Every recipe that is part of the cuisine is a cultural legacy and has been transmitted over
generations. By definition a recipe using a single ingredient (s=1) would not be considered
to be meaningful, since the for the purpose of present analysis we shall focus on recipes
that have survived due to the ‘magic’ of ingredient combinations.

Intuitionally, smaller size recipes would be easy to transmit. However, such recipes would
also be considered ‘too simple’ iconic cultural legacy. On the other hand, while complex
recipes that combine a large number of ingredients potently represent culturally nuances,
such recipes would be rarer due to, both, the difficulty in passing on with subtleties of
cooking protocol as well as because they would be harder to reproduce. With such
forces/constraints shaping the recipe sizes it is understandable that cuisines across the
world present with a normal distribution with a typical recipe size of s=10.

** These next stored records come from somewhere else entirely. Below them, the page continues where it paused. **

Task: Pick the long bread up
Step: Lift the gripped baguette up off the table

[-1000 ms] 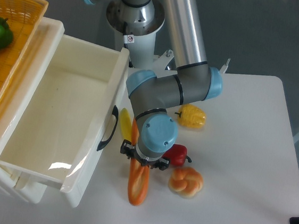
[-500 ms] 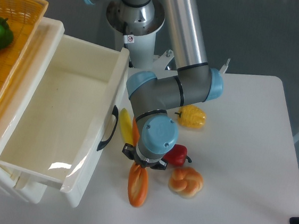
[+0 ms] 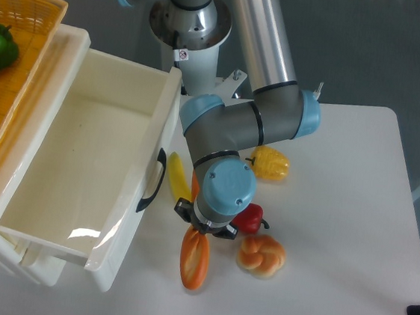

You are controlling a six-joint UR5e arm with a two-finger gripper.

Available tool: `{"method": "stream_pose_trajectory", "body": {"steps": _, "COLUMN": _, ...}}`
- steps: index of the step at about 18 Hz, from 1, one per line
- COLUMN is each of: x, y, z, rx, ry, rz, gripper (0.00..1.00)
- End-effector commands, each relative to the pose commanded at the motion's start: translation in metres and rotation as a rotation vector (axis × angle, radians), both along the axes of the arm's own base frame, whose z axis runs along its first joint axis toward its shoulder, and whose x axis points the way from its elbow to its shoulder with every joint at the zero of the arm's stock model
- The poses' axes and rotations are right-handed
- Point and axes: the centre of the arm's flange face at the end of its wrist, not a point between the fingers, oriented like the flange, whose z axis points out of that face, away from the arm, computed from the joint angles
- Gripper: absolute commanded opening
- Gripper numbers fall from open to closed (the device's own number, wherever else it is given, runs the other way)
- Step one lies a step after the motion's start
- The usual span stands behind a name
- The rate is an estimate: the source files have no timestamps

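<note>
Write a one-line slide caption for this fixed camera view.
UR5e gripper over the long bread, beside a knotted bun and open white drawer.

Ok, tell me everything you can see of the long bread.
The long bread is a glossy orange-brown toy loaf with a paler strip along its top and a rounded lower end. It lies on the white table, pointing down the picture, beside the drawer front. Its upper part is hidden under the gripper, so any grip cannot be told.

Looks like a robotics lab or test bench, not a home. Shown by an industrial arm (image 3: 232,122) bolted on a pedestal beside a plain white table (image 3: 354,218), plastic toy food (image 3: 262,255) laid out, a white drawer box (image 3: 80,174) and grey bare floor (image 3: 387,48).
</note>
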Motion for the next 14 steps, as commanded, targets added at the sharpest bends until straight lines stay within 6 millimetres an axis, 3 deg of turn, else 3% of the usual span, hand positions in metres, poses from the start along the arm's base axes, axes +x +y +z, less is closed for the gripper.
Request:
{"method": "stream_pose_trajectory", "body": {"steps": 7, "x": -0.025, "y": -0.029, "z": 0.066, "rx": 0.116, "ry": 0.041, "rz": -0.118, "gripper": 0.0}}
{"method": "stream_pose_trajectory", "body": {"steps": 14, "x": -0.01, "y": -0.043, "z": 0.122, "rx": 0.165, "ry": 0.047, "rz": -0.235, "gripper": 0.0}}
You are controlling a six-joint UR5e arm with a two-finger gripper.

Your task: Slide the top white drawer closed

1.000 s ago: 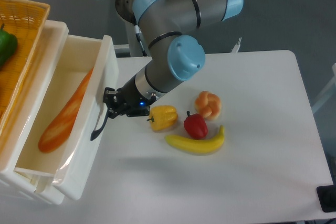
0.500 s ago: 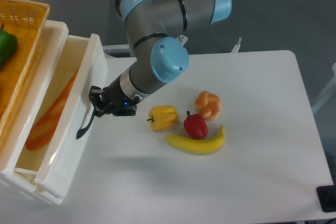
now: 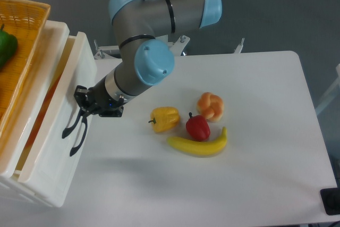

 Ingredient Popularity Statistics:


The popularity of an ingredient in a cuisine is defined as the number/fraction of recipes
that it is used in.

Frequency-Rank statistics of cuisines (also known as Ingredient Popularity Statistics) for world
cuisines from 22 regions. The normalized frequency follows a power distribution suggesting the
presence of skewed use/popularity of a few ingredients. The inset shows the statistics for all
the recipes across the world regions. Adapted from Singh and Bagler, ‘Data-driven
investigations of culinary patterns in traditional recipes across the world’, 2018 IEEE 34th
International Conference on Data Engineering Workshops, Paris.

By the very design, the nature of the Frequency-Rank statistics is bound to be a


monotonously decreasing function short of a uniform use of each ingredient. However, it
is interesting that this statistics consistently presents with a power law across the world
cuisines. This is indicative of underlying mechanistic forces that shape the recipe
composition leading to the presence of a few ingredients dominating a cuisine. While the
exact ingredients that top the popularity chart in each of the cuisine may vary, each cuisine
is dictated by the power law distribution.

 Category Composition:
Category composition analysis is a coarse grained view of recipe structures to probe the
presence/dominance of ingredient of each category.

The heatmap of the Category Composition matrix for world cuisines from 22 regions. The data
is normalized within each cuisine to represent the fraction of all ingredient instances that are
from a given category. Adapted from Singh and Bagler, ‘Data-driven investigations of culinary
patterns in traditional recipes across the world’, 2018 IEEE 34th International Conference on
Data Engineering Workshops, Paris.

The category composition matrix provides insights into the dominant ingredient
categories (spice, dairy, vegetable etc.) that dictate the recipes of a cuisine as well as
similarities/differences across cuisines by way of their ingredient use.

 Frequent Itemset Mining:


The pattern among the ingredient combinations that dominate the recipe composition is
another key feature that resonates well the popular notion of food pairing. Every cuisine
is known to have a culinary intuition of ingredients that go well with each other. Some
ingredient pairs (combinations) are more preferred, more frequently used among the
recipes than others.

Frequent itemset mining captures this notion to identify ingredient combinations (pairs,
triads and higher order sets) that are frequently used across the recipes.